Bagging constructs a large number of trees with bootstrap samples from a dataset. But now, as each tree is constructed, take a random sample of predictors before each node is split. For example, if there are twenty predictors, choose a random five as candidates for constructing the best split. Repeat this process for each node until the tree is large enough. And as in bagging, do not prune.
Random Forests Algorithm
The random forests algorithm is very much like the bagging algorithm. Let N be the number of observations and assume for now that the response variable is binary.
Take a random sample of size N with replacement from the data (bootstrap sample).
Take a random sample without replacement of the predictors.
Construct a split by using predictors selected in Step 2.
Repeat Steps 2 and 3 for each subsequent split until the tree is as large as desired. Do not prune. Each tree is produced from a random sample of cases and at each split a random sample of predictors.
Drop the out-of-bag data down the tree. Store the class assigned to each observation along with each observation's predictor values.

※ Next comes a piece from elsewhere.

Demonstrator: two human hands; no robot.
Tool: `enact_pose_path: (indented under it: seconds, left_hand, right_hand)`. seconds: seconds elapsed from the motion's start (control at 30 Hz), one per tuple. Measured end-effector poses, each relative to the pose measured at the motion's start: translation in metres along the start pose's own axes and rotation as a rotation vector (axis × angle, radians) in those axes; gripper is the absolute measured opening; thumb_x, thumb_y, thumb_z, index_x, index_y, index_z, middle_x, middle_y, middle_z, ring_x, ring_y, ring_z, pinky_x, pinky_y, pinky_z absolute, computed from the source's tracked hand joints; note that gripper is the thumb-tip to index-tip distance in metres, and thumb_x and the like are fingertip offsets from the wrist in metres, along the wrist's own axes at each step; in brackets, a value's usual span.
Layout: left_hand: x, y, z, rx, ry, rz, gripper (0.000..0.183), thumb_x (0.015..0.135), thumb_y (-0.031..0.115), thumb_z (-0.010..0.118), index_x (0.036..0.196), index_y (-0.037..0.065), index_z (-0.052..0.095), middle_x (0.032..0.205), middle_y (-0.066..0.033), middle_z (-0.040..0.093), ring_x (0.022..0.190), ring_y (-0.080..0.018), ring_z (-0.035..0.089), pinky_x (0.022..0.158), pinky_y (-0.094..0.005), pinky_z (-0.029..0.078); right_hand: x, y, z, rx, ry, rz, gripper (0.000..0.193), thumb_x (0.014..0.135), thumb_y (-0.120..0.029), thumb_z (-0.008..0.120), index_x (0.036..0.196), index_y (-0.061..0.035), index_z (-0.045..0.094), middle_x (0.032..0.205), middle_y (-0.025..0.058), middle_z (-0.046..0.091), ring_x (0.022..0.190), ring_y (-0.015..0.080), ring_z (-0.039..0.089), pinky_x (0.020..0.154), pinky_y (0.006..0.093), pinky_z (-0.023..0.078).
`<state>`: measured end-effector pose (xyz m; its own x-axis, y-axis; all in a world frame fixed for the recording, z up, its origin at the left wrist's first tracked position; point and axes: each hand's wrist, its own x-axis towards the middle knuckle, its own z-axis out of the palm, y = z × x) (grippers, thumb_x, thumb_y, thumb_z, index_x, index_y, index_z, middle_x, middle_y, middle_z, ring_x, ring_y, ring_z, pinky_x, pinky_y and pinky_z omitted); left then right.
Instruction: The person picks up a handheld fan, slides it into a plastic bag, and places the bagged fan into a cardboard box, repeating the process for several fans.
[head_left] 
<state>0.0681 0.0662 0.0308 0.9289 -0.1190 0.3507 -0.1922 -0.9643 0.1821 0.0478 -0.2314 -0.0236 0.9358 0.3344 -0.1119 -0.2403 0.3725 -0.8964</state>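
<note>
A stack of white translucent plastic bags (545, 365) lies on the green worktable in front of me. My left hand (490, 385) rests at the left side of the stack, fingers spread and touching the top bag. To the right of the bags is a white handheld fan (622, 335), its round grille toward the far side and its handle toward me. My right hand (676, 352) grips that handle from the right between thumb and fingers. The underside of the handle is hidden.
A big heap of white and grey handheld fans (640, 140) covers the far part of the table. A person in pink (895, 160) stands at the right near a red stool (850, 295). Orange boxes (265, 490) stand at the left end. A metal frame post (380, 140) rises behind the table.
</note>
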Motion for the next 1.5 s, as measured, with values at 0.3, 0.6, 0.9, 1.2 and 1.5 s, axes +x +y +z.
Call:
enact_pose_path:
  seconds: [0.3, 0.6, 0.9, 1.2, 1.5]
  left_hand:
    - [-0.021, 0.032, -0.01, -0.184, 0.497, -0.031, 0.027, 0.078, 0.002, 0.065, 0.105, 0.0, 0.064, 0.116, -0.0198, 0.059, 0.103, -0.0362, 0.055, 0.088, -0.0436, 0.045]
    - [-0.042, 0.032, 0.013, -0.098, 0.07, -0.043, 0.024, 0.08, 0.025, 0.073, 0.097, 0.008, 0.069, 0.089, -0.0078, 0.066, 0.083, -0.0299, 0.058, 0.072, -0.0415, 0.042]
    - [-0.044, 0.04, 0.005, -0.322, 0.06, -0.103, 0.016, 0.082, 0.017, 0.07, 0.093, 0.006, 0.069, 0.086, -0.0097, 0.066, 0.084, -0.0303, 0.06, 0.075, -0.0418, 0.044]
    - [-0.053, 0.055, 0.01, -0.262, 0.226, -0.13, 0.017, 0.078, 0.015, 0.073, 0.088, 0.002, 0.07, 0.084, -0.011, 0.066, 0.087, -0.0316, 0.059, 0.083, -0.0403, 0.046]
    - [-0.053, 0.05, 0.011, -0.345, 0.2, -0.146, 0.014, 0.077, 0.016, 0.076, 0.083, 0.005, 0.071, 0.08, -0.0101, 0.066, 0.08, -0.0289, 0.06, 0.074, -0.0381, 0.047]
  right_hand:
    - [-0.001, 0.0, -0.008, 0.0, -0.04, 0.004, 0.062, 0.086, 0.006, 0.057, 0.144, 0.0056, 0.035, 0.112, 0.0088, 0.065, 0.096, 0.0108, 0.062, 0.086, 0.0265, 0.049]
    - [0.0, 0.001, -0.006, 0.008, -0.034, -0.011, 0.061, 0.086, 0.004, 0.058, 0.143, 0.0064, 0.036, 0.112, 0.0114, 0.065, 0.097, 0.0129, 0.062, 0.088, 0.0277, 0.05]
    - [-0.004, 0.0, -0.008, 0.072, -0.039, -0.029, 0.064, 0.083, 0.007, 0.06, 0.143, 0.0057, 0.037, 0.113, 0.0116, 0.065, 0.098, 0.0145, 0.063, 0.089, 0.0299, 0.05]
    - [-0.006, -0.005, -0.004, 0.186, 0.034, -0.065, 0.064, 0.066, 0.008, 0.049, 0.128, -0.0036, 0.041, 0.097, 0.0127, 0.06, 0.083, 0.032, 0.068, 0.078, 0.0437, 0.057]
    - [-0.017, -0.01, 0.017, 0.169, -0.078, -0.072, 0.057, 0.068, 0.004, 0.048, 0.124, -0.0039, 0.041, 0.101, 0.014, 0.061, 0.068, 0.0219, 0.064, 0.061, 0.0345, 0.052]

Repeat Steps 1-5 a large number of times (e.g., 500).
For each observation in the dataset, count the number of trees that it is classified in one category over the number of trees.
Assign each observation to a final category by a majority vote over the set of trees. Thus, if 51% of the time over a large number of trees a given observation is classified as a "1", that becomes its classification.
Why Random Forests Work
Variance reduction: the trees are more independent because of the combination of bootstrap samples and random draws of predictors.
- It is apparent that random forests are a form of bagging, and the averaging over trees can substantially reduce instability that might otherwise result. Moreover, by working with a random sample of predictors at each possible split, the fitted values across trees are more independent. Consequently, the gains from averaging over a large number of trees (variance reduction) can be more dramatic.
Bias reduction: a very large number of predictors can be considered, and local feature predictors can play a role in tree construction.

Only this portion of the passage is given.